◆ TASK STATEMENT
As an exercise, transcribe the data below in full and exactly, omitting pictures.

◆ DATA PROVIDED
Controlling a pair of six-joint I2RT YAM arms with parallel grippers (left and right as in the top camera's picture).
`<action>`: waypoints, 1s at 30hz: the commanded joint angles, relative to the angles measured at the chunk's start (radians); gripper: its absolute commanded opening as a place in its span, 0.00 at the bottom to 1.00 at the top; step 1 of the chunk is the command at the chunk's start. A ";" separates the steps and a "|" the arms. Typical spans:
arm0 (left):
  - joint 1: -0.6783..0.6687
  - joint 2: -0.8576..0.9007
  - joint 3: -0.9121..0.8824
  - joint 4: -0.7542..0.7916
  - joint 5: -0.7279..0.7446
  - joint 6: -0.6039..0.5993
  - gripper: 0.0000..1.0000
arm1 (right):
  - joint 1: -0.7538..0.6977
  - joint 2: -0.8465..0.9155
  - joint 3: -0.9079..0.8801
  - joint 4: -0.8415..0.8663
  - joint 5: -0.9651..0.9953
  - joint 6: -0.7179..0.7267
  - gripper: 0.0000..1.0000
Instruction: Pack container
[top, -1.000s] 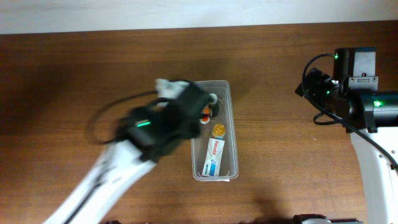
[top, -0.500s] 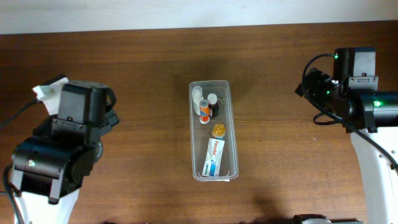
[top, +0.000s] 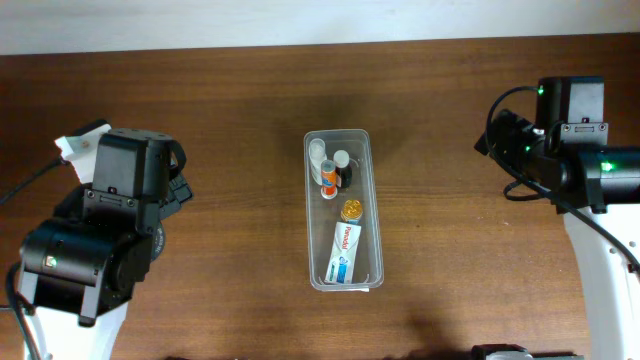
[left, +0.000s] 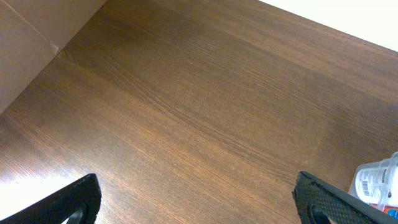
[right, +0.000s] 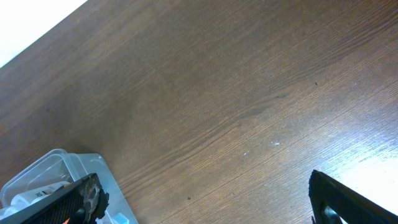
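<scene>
Standing well out at either side of the wooden table (top: 240, 90), both arms hold off from the work.

Left gripper (left: 199, 208): fingers spread wide, nothing between them, only bare wood ahead.

Right gripper (right: 211, 208): likewise spread wide and empty.

The container (top: 337, 133) lies well apart from both claws, roughly midway between them. From the left claw it shows just past the right finger, and from the right claw past the left finger.

Contents noted:
- a white box with blue print (top: 343, 255), lying flat at one end
- a small round orange item (top: 352, 209) at mid-length
- small bottles (top: 330, 170), grouped close at the other end

Assessment: the flat box and the tight grouping suit the narrow tub. Nothing to pack shows outside it, so packing appears complete or nearly so. The open, empty claws held away are consistent with that. Whether a lid is due cannot be told.
</scene>
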 joint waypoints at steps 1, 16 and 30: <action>0.006 0.004 0.002 -0.001 0.004 0.016 0.99 | -0.007 0.002 0.011 0.000 -0.002 0.000 0.98; 0.006 0.004 0.002 -0.001 0.004 0.016 0.99 | -0.007 -0.416 -0.248 0.103 0.175 -0.092 0.99; 0.006 0.004 0.003 -0.001 0.004 0.016 0.99 | -0.007 -1.057 -0.994 0.447 0.174 -0.226 0.98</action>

◆ TASK OUTPUT
Controlling a pair of six-joint I2RT YAM arms with parallel grippers (left and right as in the top camera's picture).
`<action>`: waypoints, 1s at 30hz: the commanded joint angles, relative to the angles measured at the chunk's start (radians); gripper: its absolute commanded opening as a place in its span, 0.00 at the bottom to 1.00 at the top; step 1 of the chunk is the command at the chunk's start. A ";" separates the steps and a "|" the arms. Typical spans:
arm0 (left):
  - joint 1: -0.6783..0.6687
  - joint 2: -0.8576..0.9007
  - joint 3: -0.9121..0.8824
  - joint 4: -0.7542..0.7916
  - joint 5: -0.7279..0.7446
  - joint 6: -0.6039..0.5993
  - gripper: 0.0000..1.0000
arm1 (right):
  - joint 1: -0.7538..0.6977
  - joint 2: -0.8465..0.9155
  - joint 3: -0.9079..0.8801
  - joint 4: -0.8415..0.8663
  - joint 5: -0.9651..0.9953
  - joint 6: -0.7179..0.7267
  - gripper: 0.0000..1.0000
Instruction: Pack container
[top, -1.000s] 
[top, -0.500s] 
[top, +0.000s] 
[left, +0.000s] 
[right, +0.000s] 
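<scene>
Standing well out at either side of the wooden table (top: 240, 90), both arms hold off from the work.

Left gripper (left: 199, 208): fingers spread wide, nothing between them, only bare wood ahead.

Right gripper (right: 211, 208): likewise spread wide and empty.

The container (top: 337, 133) lies well apart from both claws, roughly midway between them. From the left claw it shows just past the right finger, and from the right claw past the left finger.

Contents noted:
- a white box with blue print (top: 343, 255), lying flat at one end
- a small round orange item (top: 352, 209) at mid-length
- small bottles (top: 330, 170), grouped close at the other end

Assessment: the flat box and the tight grouping suit the narrow tub. Nothing to pack shows outside it, so packing appears complete or nearly so. The open, empty claws held away are consistent with that. Whether a lid is due cannot be told.
</scene>
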 joint waypoints at steps 1, 16 and 30: <action>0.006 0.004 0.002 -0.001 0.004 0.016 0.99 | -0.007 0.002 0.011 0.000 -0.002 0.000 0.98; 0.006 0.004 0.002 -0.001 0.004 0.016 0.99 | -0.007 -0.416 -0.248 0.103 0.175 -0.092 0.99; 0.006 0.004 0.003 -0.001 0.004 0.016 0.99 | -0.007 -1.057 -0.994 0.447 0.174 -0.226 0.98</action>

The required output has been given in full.